In a paper in this week's Science, an international research team combines genomics and ecology to better understand the effects of natural selection on evolution. Analyzing data from a long-term study of two populations of great tits in the UK and Netherlands in order to uncover how genetic signatures of selection translate into variation in fitness and phenotypes, they discovered that selection has influenced genes coding for bill length. One of these in particular — the collagen gene COL4A5 — was associated with differences in reproductive success across each of the bird populations. This finding, the authors write, may explain why ongoing selection of longer bills in the UK population correlates with increased fitness.

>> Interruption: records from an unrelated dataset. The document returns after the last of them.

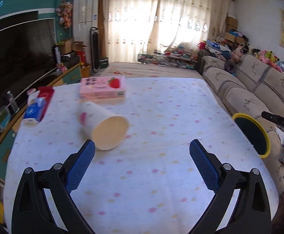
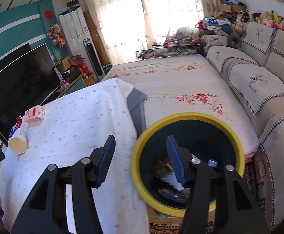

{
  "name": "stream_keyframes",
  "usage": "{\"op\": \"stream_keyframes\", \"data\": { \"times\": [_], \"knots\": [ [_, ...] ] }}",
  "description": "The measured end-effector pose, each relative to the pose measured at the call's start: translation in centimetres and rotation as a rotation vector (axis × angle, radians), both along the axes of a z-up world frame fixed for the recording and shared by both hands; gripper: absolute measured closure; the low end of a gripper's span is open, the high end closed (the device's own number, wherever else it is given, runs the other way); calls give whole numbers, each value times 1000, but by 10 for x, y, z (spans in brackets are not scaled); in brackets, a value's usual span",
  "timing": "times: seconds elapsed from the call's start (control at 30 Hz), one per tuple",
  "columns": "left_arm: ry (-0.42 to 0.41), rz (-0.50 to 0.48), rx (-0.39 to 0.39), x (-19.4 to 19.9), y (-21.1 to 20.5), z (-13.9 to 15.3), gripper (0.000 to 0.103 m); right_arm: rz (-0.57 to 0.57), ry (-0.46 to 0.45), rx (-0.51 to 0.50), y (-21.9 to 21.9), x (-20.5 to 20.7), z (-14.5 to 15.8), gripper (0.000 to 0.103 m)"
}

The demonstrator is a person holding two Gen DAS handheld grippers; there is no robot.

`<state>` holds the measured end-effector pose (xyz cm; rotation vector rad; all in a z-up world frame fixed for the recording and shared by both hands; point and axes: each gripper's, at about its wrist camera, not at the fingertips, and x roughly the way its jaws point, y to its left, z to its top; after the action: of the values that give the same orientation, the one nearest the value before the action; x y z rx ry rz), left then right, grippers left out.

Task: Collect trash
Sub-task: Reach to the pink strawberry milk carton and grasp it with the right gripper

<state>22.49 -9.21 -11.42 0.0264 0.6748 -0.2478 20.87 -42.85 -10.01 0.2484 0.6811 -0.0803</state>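
A white paper cup (image 1: 104, 125) lies on its side on the dotted tablecloth (image 1: 161, 117), mouth toward me. My left gripper (image 1: 142, 146) is open and empty; its left fingertip is just below the cup's rim. The cup also shows far left in the right wrist view (image 2: 18, 142). A yellow-rimmed dark bin (image 2: 188, 159) stands beside the table's right edge and holds several pieces of trash. My right gripper (image 2: 142, 140) is open and empty, straddling the bin's left rim. The bin shows in the left wrist view (image 1: 253, 134) too.
A pink strawberry box (image 1: 102, 87) lies behind the cup, and a blue and red pack (image 1: 37, 109) sits at the table's left edge. A TV (image 1: 15, 58) is on the left, a sofa (image 1: 259, 89) on the right, a floral-covered surface (image 2: 181, 85) beyond.
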Motion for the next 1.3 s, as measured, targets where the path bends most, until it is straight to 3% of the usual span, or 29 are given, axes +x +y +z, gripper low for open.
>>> {"op": "stream_keyframes", "data": {
  "times": [0.13, 0.3, 0.57, 0.8, 1.03, 1.17, 1.3],
  "knots": [
    [-3, 102, 5, 4, 62, -11, 6, 122, -4, -16, 60, 26, 11, 51],
    [23, 176, 2, 11, 109, -34, 6, 286, 12, -24, 136, 55, 17, 51],
    [51, 162, -17, 17, 105, -44, 6, 462, 25, -25, 216, 116, 14, 51],
    [58, 161, -26, 9, 98, -41, 6, 585, 8, -99, 264, 193, 7, 43],
    [86, 166, -51, 13, 100, -45, 6, 598, -13, -6, 282, 259, 7, 42],
    [101, 167, -61, 14, 101, -47, 6, 476, 4, -72, 283, 295, 5, 42],
    [115, 164, -73, 17, 101, -49, 6, 421, 108, -103, 276, 319, -11, 42]
  ]
}}
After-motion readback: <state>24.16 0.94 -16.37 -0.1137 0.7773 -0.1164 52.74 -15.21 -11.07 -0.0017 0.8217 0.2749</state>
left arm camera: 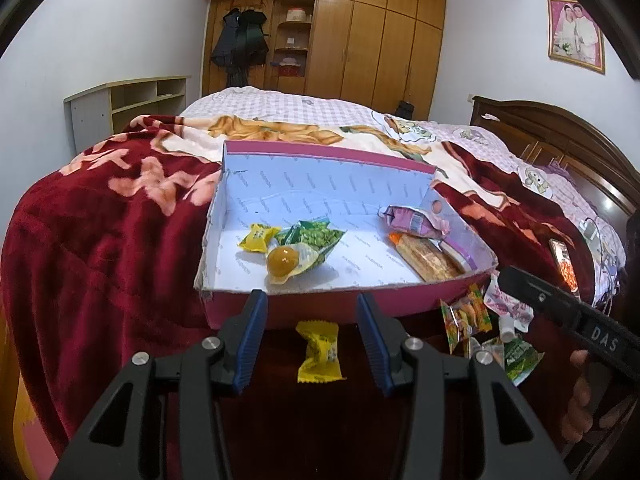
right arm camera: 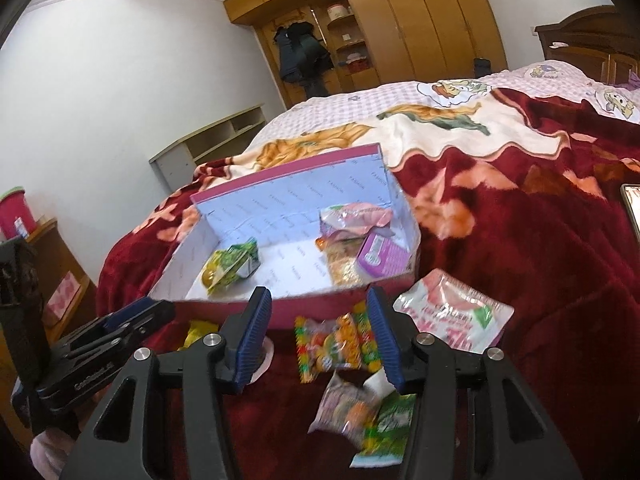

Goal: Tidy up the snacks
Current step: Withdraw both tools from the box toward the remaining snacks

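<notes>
Two claws hang over snacks on the bed, both apart and empty.
Left claw gapes above a yellow candy, just short of the box; the box holds packets at left and right, bare floor between. Right claw gapes over a gummy bag by the box's near wall.
</notes>
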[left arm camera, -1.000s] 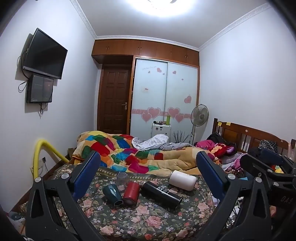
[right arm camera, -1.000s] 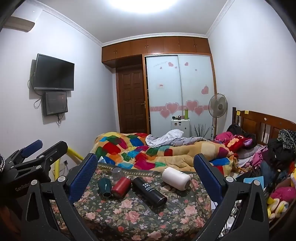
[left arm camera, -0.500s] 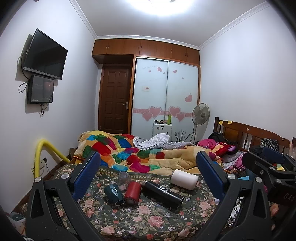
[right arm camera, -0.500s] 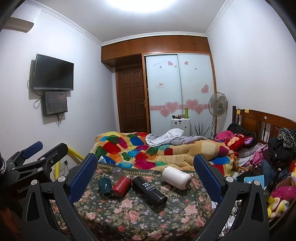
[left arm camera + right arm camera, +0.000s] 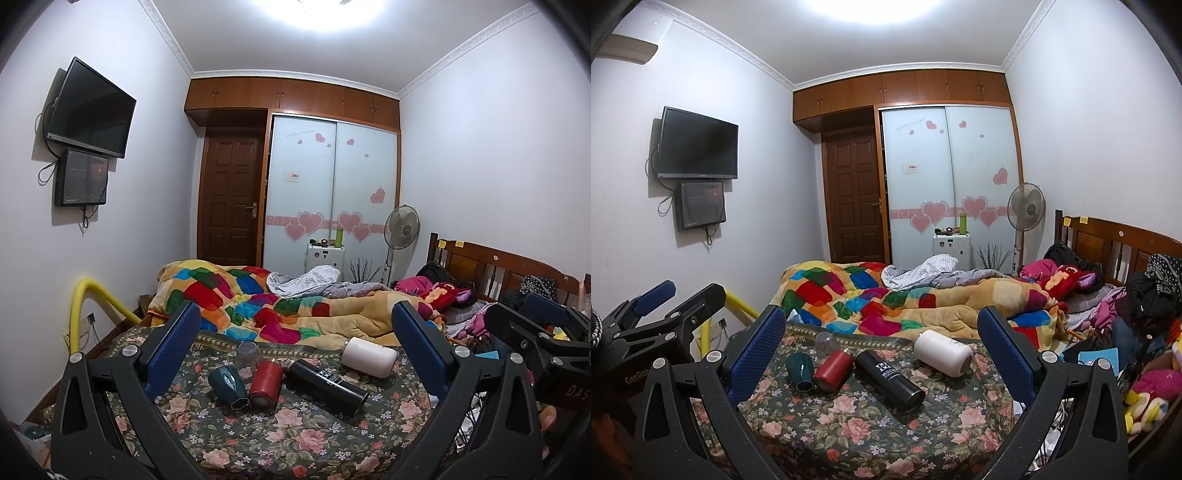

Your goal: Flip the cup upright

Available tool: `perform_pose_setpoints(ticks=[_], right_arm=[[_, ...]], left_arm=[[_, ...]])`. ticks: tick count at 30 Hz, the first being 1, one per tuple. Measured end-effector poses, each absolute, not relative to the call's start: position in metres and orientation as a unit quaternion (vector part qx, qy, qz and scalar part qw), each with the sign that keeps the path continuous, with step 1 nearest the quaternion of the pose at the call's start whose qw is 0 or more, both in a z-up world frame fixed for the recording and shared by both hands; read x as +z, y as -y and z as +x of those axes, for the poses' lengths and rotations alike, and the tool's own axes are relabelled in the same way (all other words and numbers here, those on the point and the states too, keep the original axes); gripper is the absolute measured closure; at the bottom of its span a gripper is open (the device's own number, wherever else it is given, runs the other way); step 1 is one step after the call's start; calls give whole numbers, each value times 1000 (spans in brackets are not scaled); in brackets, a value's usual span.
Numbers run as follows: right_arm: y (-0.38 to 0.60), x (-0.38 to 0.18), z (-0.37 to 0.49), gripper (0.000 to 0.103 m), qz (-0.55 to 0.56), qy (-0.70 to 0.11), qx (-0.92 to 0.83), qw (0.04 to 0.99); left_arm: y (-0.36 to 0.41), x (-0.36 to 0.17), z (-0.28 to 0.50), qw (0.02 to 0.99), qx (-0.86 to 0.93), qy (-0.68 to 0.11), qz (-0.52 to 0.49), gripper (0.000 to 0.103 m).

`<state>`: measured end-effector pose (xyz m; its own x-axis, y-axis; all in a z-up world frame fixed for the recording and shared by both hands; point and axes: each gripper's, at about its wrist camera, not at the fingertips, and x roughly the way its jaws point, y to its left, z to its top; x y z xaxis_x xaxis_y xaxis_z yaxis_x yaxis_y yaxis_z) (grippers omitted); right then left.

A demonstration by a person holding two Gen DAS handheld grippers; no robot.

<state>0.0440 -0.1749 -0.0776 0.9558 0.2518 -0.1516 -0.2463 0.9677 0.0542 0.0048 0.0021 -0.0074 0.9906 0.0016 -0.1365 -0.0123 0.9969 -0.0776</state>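
Note:
Several cups lie on their sides on a floral cloth: a dark green cup, a red cup, a black flask and a white cup. A clear glass stands mouth down behind them. My left gripper is open and empty, short of the cups. My right gripper is open and empty, also short of them. Each gripper shows at the edge of the other's view.
A patchwork quilt is heaped behind the cloth. Clothes and soft toys pile at the right by the wooden headboard. A yellow pipe curves at the left. A fan and a wardrobe stand at the back.
Both views have shifted slightly; the cups sit a little lower and nearer in the left wrist view. Both grippers stay open and nothing on the cloth has moved.

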Motion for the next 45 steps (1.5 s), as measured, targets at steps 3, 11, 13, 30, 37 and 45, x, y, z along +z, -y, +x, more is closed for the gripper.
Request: perform_pose_setpoints(ticks=[3,11,13,30,37,45], right_arm=[[175,-75,44,0,17,-80,125,989],[175,-80,44,0,17,-79,125,989],[176,-80,44,0,17,-78,124,989],[176,-81,44,0,17,-79,124,989],[178,-83,47,0,18,-84,124,989],[178,-83,59,0,14,-100,121,987]], left_arm=[[-3,-7,5,997,3,-69,-39,0],[-3,-7,6,997,3,-67,-40,0],[-3,-6,6,997,3,-68,-40,0],[0,-5,5,997,1,-64,-38,0],[2,-5,6,997,0,-64,-39,0],[-1,-8,20,996,2,-74,-43,0]])
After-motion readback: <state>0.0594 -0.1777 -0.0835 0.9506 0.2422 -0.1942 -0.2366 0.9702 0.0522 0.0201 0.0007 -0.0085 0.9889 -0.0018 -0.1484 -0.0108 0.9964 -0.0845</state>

The investigators also found a link between COL4A5 variation and the usage of bird feeders, suggesting that longer bills may have evolved in the United Kingdom as a response to a human behavior.

Also in Science, scientists from the University of Lyon's Institute of Functional Genomics report the discovery of two genes involved in the evolution of a propelling fan found exclusively on the middle leg of water striding insects belonging to the Rhagovelia genus. By combining gene expression with functional and behavioral assays, the researchers discovered two taxon-restricted genes — dubbed geisha and mother-of-geisha — that control fan development. They say geisha originated through a duplication event at the base of the Rhagovelia lineage, and that both duplicates acquired a novel expression in a specific cell population prefiguring fan development. "These gene duplicates played a central role in Rhagovelia's adaptation to a new physical environment, demonstrating that the evolution of taxon-restricted genes can contribute directly to evolutionary novelties that allow access to unexploited ecological niches," the authors state.